**GIVEN DATA:**

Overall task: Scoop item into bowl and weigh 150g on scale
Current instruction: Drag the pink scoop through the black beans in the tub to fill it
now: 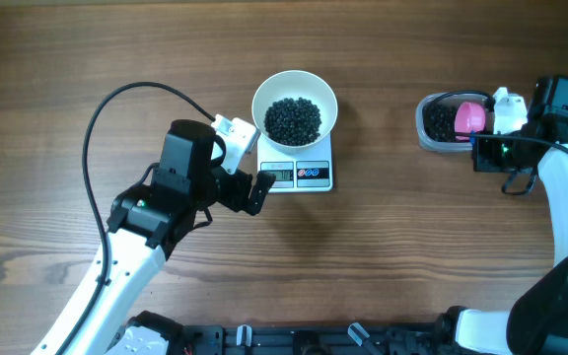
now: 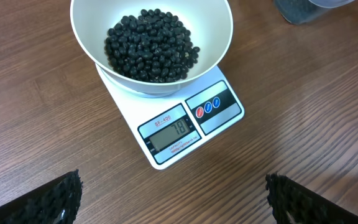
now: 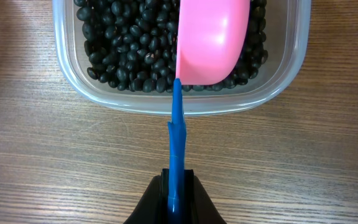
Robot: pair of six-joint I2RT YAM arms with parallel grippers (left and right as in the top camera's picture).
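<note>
The white bowl (image 1: pixel 261 99) stands on the white scale (image 1: pixel 309 175) with a heap of black beans (image 1: pixel 293 119) inside. From the left wrist, the beans (image 2: pixel 151 45) fill the bottom of the bowl (image 2: pixel 219 37), and the display of the scale (image 2: pixel 174 134) seems to read 78. My left gripper (image 1: pixel 248 163) hangs open just left of the scale, its fingertips (image 2: pixel 61 199) wide apart over bare wood. My right gripper (image 3: pixel 176 190) is shut on the blue handle of a pink scoop (image 3: pixel 213 40), which rests in a clear tub (image 3: pixel 67 68) of beans (image 3: pixel 123 43).
The clear tub (image 1: pixel 427 133) sits at the far right of the wooden table, with the pink scoop (image 1: pixel 469 116) and my right gripper (image 1: pixel 481 148) at it. A black cable (image 1: pixel 97 128) loops over the table left of the left arm.
</note>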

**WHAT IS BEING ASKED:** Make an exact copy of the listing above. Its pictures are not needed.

**EXPECTED ANSWER:**
Overall task: Scoop item into bowl and weigh 150g on scale
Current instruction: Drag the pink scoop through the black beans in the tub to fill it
now: 
now: 
now: 
Robot: pair of six-joint I2RT YAM arms with parallel grippers (left and right as in the top camera's picture).
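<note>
The white bowl (image 1: pixel 261 99) stands on the white scale (image 1: pixel 309 175) with a heap of black beans (image 1: pixel 293 119) inside. From the left wrist, the beans (image 2: pixel 151 45) fill the bottom of the bowl (image 2: pixel 219 37), and the display of the scale (image 2: pixel 174 134) seems to read 78. My left gripper (image 1: pixel 248 163) hangs open just left of the scale, its fingertips (image 2: pixel 61 199) wide apart over bare wood. My right gripper (image 3: pixel 176 190) is shut on the blue handle of a pink scoop (image 3: pixel 213 40), which rests in a clear tub (image 3: pixel 67 68) of beans (image 3: pixel 123 43).
The clear tub (image 1: pixel 427 133) sits at the far right of the wooden table, with the pink scoop (image 1: pixel 469 116) and my right gripper (image 1: pixel 481 148) at it. A black cable (image 1: pixel 97 128) loops over the table left of the left arm.
</note>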

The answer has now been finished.